ACTIVITY -
Return only the stretch of the material below that begins with the line containing "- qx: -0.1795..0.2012" and ends with the line containing "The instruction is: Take", exactly; both of those lines belong to it.

MATERIAL PROVIDED -
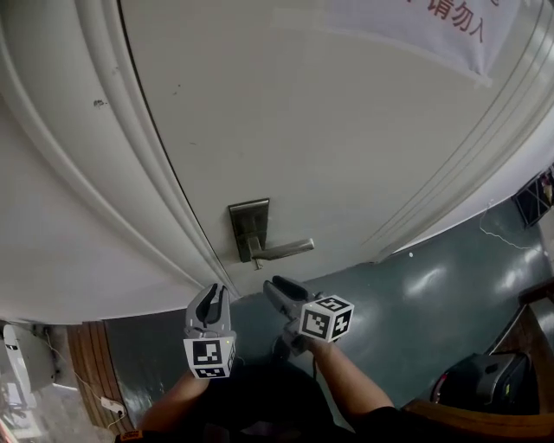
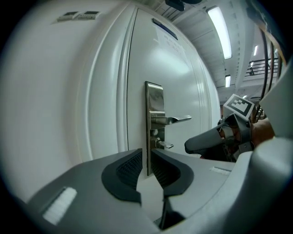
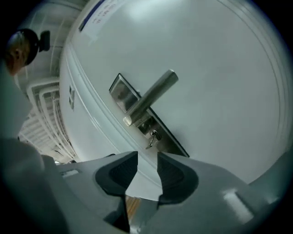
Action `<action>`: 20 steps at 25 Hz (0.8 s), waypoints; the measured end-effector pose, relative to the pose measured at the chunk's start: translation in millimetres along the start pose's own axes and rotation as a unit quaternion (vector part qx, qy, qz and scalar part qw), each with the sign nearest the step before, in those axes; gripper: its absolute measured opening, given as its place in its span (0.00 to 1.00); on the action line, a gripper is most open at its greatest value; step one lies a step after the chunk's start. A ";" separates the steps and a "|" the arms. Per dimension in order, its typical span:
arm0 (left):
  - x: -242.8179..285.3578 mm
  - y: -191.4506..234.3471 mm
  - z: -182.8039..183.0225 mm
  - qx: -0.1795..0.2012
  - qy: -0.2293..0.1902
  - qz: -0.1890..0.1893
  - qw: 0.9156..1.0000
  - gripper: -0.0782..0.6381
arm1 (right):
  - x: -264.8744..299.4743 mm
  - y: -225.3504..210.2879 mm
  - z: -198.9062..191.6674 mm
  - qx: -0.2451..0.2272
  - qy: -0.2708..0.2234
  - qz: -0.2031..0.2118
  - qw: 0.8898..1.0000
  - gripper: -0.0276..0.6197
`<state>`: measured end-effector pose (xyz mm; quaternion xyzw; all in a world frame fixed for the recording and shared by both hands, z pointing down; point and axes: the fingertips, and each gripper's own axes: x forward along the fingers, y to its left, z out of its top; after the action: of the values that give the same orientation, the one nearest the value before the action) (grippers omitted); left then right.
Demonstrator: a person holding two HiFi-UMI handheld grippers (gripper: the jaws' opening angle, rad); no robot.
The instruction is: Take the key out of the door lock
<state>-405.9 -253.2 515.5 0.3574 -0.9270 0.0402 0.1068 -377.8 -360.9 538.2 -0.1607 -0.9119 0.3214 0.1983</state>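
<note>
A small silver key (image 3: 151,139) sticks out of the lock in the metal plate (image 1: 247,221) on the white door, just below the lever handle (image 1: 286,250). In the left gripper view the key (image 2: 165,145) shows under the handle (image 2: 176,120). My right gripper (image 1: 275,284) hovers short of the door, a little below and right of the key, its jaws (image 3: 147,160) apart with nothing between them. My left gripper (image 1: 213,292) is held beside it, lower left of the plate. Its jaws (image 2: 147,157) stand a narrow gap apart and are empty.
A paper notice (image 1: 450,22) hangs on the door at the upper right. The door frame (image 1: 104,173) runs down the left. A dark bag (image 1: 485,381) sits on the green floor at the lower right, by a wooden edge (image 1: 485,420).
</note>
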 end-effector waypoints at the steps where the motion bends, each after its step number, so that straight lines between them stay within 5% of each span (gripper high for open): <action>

SOLVED EXERCISE -
  - qx: -0.1795..0.2012
  - qy: -0.2293..0.1902
  - qz: -0.1890..0.1893
  - qw: 0.9156..1.0000
  - gripper: -0.0782..0.6381
arm1 (right):
  - x: -264.8744..299.4743 mm
  - y: -225.3504..210.2879 mm
  - z: -198.9062..191.6674 mm
  - qx: -0.2451..0.2272
  - qy: -0.2708..0.2234
  - qz: -0.2031..0.2118
  - qw: 0.8898..1.0000
  - gripper: -0.0276..0.6197
`<state>`: measured end-effector pose (xyz mm; quaternion xyzw; all in a world frame fixed for the recording and shared by both hands, z pointing down; point and axes: the fingertips, and each gripper's own axes: x forward along the fingers, y to its left, z out of its top; after the action: of the values that give the same orientation, the one nearest the value before the action) (grippers omitted); left then right.
Demonstrator: a person holding two HiFi-UMI handheld grippers (gripper: the jaws' opening angle, rad); no robot.
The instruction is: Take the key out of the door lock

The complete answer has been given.